Gewährt ein Arbeitgeber älteren Arbeitnehmern jährlich mehr Urlaubstage als den jüngeren, kann diese unterschiedliche Behandlung wegen des Alters unter dem Gesichtspunkt des Schutzes älterer Beschäftigter nach §10 Satz 3 Nr. 1 AGG zulässig sein.

ALTES BOOT

Ein Unternehmen gewährt Arbeitnehmern, die das 58. Lebensjahr vollendet haben, 36 Arbeitstage Jahresurlaub, ohne dass individuelle Vereinbarungen über einen höheren Jahresurlaub vorliegen. Die übrigen Beschäftigten erhalten jährlich lediglich 34 Urlaubstage. Das Bundesarbeitsgericht (BAG) hatte die Frage zu prüfen, ob diese Urlaubsregelung gegenüber Jüngeren altersdiskriminierend ist.

Nachdem die Vorinstanzen die Zulässigkeit bereits bejaht hatten, bestätigte das BAG mit seinem Urteil vom 21.10.2014, dass diese unterschiedliche Urlaubsgewährung zwar zu einer unmittelbaren Benachteiligung wegen des Alters führe, diese Benachteiligung jedoch gerechtfertigt ist.

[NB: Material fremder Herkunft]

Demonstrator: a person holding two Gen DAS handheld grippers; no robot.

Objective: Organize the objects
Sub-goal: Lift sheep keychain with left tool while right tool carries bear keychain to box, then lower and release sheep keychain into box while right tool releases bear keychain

Eine unmittelbare Benachteiligung ist nach §3 Abs. 1 AGG dann gegeben, wenn eine Person wegen eines in §1 AGG genannten Grundes – hier des Lebensalters – eine weniger günstige Behandlung erfährt als eine andere Person in einer vergleichbaren Situation. Die Ungleichbehandlung wegen des Alters ist jedoch gemäß §10 Satz 3 Nr. 1 AGG gerechtfertigt, da sie objektiv, angemessen und durch ein legitimes Ziel gerechtfertigt ist. Sie ist zugleich erforderlich und dient der Sicherstellung des Schutzes älterer Beschäftigter durch Festlegung besonderer Beschäftigungs- und Arbeitsbedingungen. Dem Arbeitgeber steht bei freiwilligen zusätzlichen Leistungen – wozu auch die Gewährung von übergesetzlichem Mehrurlaub gehört – ein von den Gerichten zu respektierender Gestaltungs- und Ermessensspielraum zu.

Der Begriff „älter“ ist dabei nicht an einem konkreten Lebensalter allein festzumachen, sondern – dem Schutzzweck der Norm (§10 Satz 3 Nr. 1 AGG) entsprechend daran, dass die begünstigten Arbeitnehmer aufgrund ihres Alters der Förderung bei der beruflichen Eingliederung oder des Schutzes bedürfen müssen. Ein solches Schutzbedürfnis kann sich daraus ergeben, dass mit zunehmendem Alter das Erholungsbedürfnis von Arbeitnehmern steigen kann, insbesondere wenn sich dies aus der Spezifik der ausgeübten Tätigkeit, z.B. bei körperlich belastenden Berufen, ableiten lässt.

Im vorliegenden Fall hatte die Beklagte mit ihrer Einschätzung, die in ihrem Produktionsbetrieb bei der Fertigung von Schuhen körperlich ermüdende und schwere Arbeit leistenden Arbeitnehmer bedürften nach Vollendung ihres 58. Lebensjahres längerer Erholungszeiten als jüngere Arbeitnehmer, ihren Gestaltungs- und Ermessensspielraum nicht überschritten. Dies gilt auch für ihre Annahme, zwei weitere Urlaubstage seien aufgrund des erhöhten Erholungsbedürfnisses angemessen, zumal auch der Manteltarifvertrag der Schuhindustrie vom 23. April 1997, der mangels Tarifbindung der Parteien keine Anwendung fand, zwei zusätzliche Urlaubstage ab dem 58. Lebensjahr vorsah.